* **EXERCISE OBJECTIVE**: Return the following from the records below: each line, word for word, starting with the line that contains "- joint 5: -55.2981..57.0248" and going on through the line that contains "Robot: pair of", with nothing outside that range.

* **RECORDS SUPPLIED**:
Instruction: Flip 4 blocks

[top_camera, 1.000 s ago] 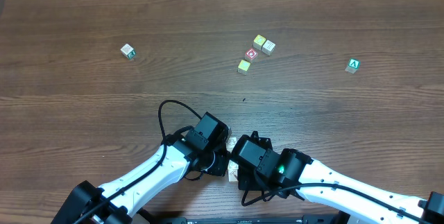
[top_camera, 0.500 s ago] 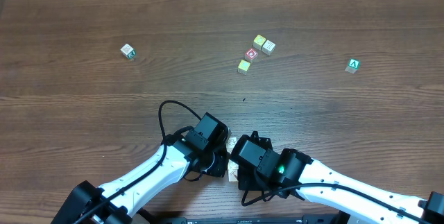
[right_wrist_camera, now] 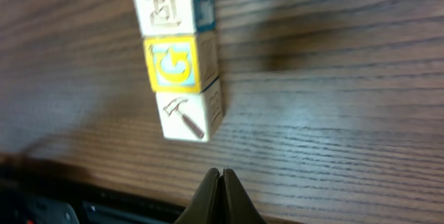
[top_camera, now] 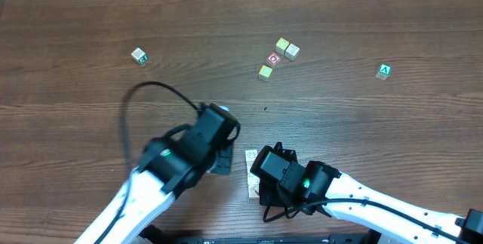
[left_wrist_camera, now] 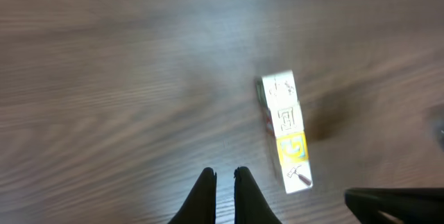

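Lying near table (right_wrist_camera: 347, 113) edge, row of blocks (left_wrist_camera: 286, 130), bare wood alongside, left hand (left_wrist_camera: 223, 181), right hand (right_wrist_camera: 220, 182) closed

We see a short row of pale blocks (top_camera: 251, 157) between the left arm (top_camera: 189, 149) and the right arm (top_camera: 290, 180). A green cube (top_camera: 385, 71) sits well apart, far right.
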You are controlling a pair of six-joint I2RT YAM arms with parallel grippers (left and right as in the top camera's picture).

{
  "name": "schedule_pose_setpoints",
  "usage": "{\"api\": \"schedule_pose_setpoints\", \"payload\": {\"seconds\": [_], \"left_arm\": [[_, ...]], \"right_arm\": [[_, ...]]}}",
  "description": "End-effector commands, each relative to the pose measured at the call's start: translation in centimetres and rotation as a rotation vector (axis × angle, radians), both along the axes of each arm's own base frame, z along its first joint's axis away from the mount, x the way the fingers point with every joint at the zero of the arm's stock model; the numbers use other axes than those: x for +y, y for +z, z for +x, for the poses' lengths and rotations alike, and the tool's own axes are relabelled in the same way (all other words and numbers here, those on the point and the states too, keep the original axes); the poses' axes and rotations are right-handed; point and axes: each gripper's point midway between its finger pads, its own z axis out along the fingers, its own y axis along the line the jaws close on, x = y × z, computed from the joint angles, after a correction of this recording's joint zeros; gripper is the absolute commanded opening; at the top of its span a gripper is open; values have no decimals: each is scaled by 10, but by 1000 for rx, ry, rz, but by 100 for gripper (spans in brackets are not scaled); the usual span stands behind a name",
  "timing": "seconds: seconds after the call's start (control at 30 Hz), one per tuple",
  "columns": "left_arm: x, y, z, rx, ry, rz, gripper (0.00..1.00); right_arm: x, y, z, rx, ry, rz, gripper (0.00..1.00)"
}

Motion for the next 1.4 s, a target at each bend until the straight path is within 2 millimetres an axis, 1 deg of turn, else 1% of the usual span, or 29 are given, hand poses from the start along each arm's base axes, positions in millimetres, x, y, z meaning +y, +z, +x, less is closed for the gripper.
{"api": "schedule_pose_setpoints", "payload": {"seconds": [0.0, 0.07, 0.1, 0.17, 0.2, 0.27, 0.33, 0.4, 0.43, 0.53, 0.6, 0.63, 0.67, 0.73, 0.77, 0.8, 0.83, 0.87, 0.9, 0.97, 1.0, 1.07, 1.13, 1.2, 1.27, 1.33, 1.37], "left_arm": [[33, 52, 10, -174, 178, 30, 4], [47, 72, 3, -214, 223, 26, 4], [51, 78, 0, -227, 230, 25, 4], [59, 92, -6, -257, 239, 17, 4], [63, 98, -10, -269, 241, 13, 4], [71, 109, -17, -289, 248, 8, 4], [78, 118, -22, -306, 255, 9, 4], [88, 128, -27, -328, 269, 23, 4], [91, 134, -29, -338, 275, 28, 4], [108, 160, -36, -389, 304, 45, 4], [119, 180, -43, -432, 321, 48, 4], [126, 193, -48, -459, 328, 45, 4], [133, 207, -54, -485, 338, 30, 4], [141, 229, -64, -528, 338, -7, 4], [139, 240, -70, -552, 293, -44, 4], [139, 253, -77, -583, 271, -98, 4], [139, 262, -83, -604, 262, -139, 4], [140, 271, -89, -626, 255, -181, 4], [142, 281, -96, -652, 249, -226, 4], [147, 298, -107, -700, 245, -293, 4], [153, 309, -113, -738, 254, -325, 4], [163, 322, -118, -796, 278, -333, 5], [181, 333, -120, -865, 328, -296, 10], [202, 345, -120, -942, 402, -230, 19], [218, 354, -120, -1001, 442, -136, 30], [231, 359, -120, -1033, 472, -42, 46], [236, 359, -121, -1039, 488, -18, 58]], "right_arm": [[-3, 9, 18, -6, -131, 8, 4], [-7, 14, 32, -15, -180, 16, 4], [-10, 18, 42, -31, -212, 20, 4], [-16, 27, 65, -87, -247, 23, 4], [-21, 34, 80, -139, -245, 16, 4], [-37, 50, 105, -219, -288, -27, 4], [-57, 74, 129, -307, -325, -86, 4], [-73, 106, 150, -401, -313, -143, 4], [-81, 120, 157, -436, -318, -170, 4], [-112, 178, 171, -542, -387, -261, 9], [-126, 214, 175, -600, -405, -285, 12], [-131, 232, 175, -622, -410, -283, 15], [-137, 251, 174, -642, -422, -272, 21], [-144, 276, 170, -670, -432, -256, 30], [-149, 290, 167, -687, -443, -250, 39], [-154, 302, 163, -702, -456, -246, 70], [-158, 311, 160, -710, -462, -242, 82], [-161, 318, 155, -716, -466, -237, 97], [-164, 325, 152, -721, -468, -231, 100], [-168, 333, 145, -728, -471, -224, 100], [-169, 334, 142, -729, -472, -221, 100], [-171, 334, 139, -723, -469, -228, 100], [-172, 332, 137, -714, -465, -235, 100], [-172, 331, 137, -711, -464, -238, 100], [-172, 331, 137, -710, -464, -239, 100], [-172, 331, 137, -711, -464, -238, 100], [-172, 331, 137, -711, -464, -238, 100]]}}
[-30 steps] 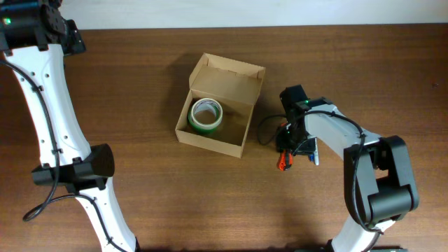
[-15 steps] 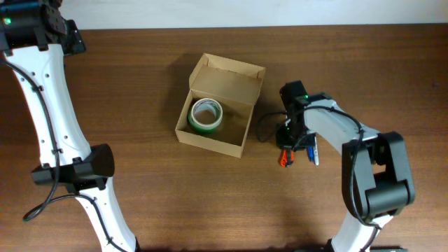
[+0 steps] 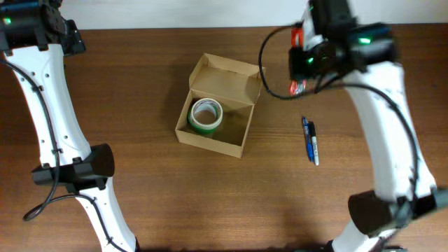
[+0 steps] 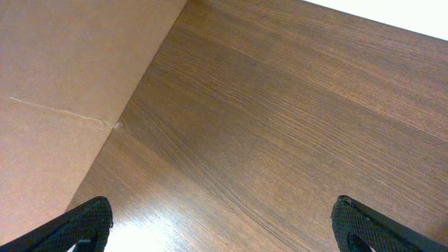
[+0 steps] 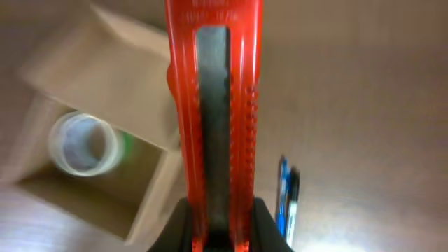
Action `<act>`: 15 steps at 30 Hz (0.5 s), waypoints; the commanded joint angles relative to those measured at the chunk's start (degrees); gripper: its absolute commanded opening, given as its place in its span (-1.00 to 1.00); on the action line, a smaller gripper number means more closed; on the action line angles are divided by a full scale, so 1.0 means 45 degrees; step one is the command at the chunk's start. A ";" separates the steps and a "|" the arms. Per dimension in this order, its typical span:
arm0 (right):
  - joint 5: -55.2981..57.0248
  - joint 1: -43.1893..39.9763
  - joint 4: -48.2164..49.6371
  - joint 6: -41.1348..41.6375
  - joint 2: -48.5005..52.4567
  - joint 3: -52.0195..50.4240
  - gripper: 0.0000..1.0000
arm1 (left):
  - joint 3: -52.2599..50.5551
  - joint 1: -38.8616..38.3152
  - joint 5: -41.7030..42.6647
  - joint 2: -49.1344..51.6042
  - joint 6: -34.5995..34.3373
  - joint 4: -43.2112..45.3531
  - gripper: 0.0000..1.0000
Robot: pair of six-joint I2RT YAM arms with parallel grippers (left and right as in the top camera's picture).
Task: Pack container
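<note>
Two white arms stand over a brown wooden table (image 3: 140, 63). The left arm (image 3: 49, 105) runs up the left edge of the overhead view. The right arm (image 3: 388, 119) rises on the right side and bends in toward the middle.

One tan cardboard box (image 3: 234, 129) sits on the table near the middle, its lid flap standing open on the far side. Inside it, in the left part, a roll of green tape (image 3: 206, 115) lies flat with its hole facing up. The right wrist view shows the same box (image 5: 105, 56) and roll (image 5: 84, 143) below and to the left, blurred.

The right gripper (image 3: 299, 66) hangs above the table just right of the box's far corner, not touching the box. Its fingers (image 5: 183, 222) are pinched on the sides of a red cutter (image 5: 213, 105), which reaches straight out beyond the fingertips.

The left gripper (image 4: 227, 227) looks down on bare wood with a flat tan surface at the left of its view. Its fingertips (image 4: 87, 224) are spread wide, with nothing between them.

Two pens (image 3: 310, 140) lie side by side on the table, right of the box and apart from it. One is blue, and the other is white with a dark end.
</note>
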 commanded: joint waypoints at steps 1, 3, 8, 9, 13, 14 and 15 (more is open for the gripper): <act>-0.0272 0.1297 -0.0952 -0.1671 -0.0136 0.1472 -0.90 | 0.0204 0.0044 -0.0141 -0.0379 0.0155 -0.0005 1.00; -0.0175 0.2429 -0.1540 -0.2399 -0.0136 0.1715 -0.91 | 0.0204 0.0044 -0.0141 -0.0379 0.0155 -0.0005 1.00; 0.0821 0.4731 -0.1744 -0.3181 0.0219 0.1253 -0.91 | 0.0204 0.0044 -0.0141 -0.0379 0.0155 -0.0005 1.00; 0.1180 0.5071 -0.1715 -0.3177 0.0408 0.1122 -0.90 | 0.0204 0.0044 -0.0141 -0.0379 0.0155 -0.0005 1.00; 0.1938 0.5877 -0.1375 -0.3288 0.1331 0.0491 -0.89 | 0.0204 0.0044 -0.0141 -0.0379 0.0155 -0.0005 1.00; 0.1885 0.5960 -0.1263 -0.3536 0.1613 0.0330 -0.89 | 0.0204 0.0044 -0.0141 -0.0379 0.0155 -0.0005 1.00; 0.1885 0.6013 -0.1205 -0.3745 0.1919 0.0209 -0.89 | 0.0204 0.0044 -0.0141 -0.0379 0.0155 -0.0005 1.00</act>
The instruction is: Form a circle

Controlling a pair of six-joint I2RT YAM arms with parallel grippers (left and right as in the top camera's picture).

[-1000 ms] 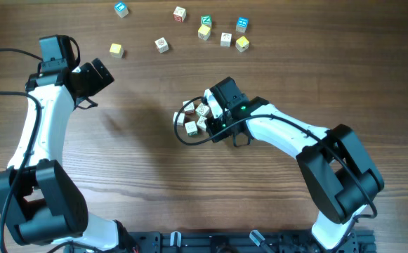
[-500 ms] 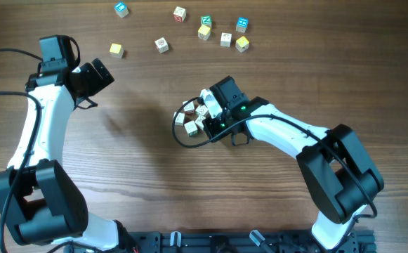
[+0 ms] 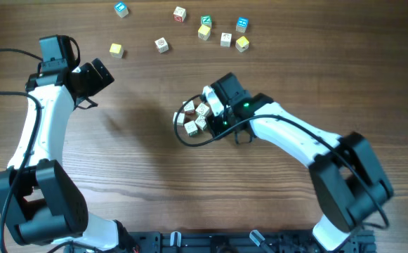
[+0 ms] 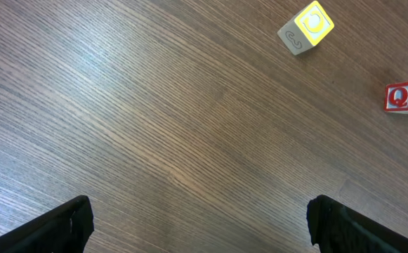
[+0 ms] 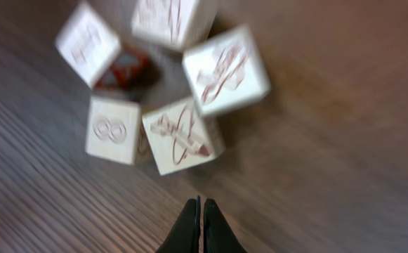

* **TASK ANSWER**:
  - joint 5: -55.2981..57.0248
  - joint 1: -43.1893..39.9763
  - joint 4: -48.2164..49.6371
  - joint 6: -41.1348..41.6375
  - joint 2: -48.5005..52.4567
  - joint 3: -52.0195..50.4240
  - gripper: 0.0000..1.0000
arm1 (left):
  - joint 3: -52.2599..50.5551
  - joint 1: -38.8616..38.3152
  - joint 5: -41.7030..42.6647
  - joint 2: -49.1344..51.6042
  - joint 6: -34.5995..34.3373
  - joint 4: -43.2112..45.3531
  - gripper: 0.0000..1.0000
Robot: pair of six-joint I2RT YAM arms with parallel grippers (left and right as in the top camera's picture).

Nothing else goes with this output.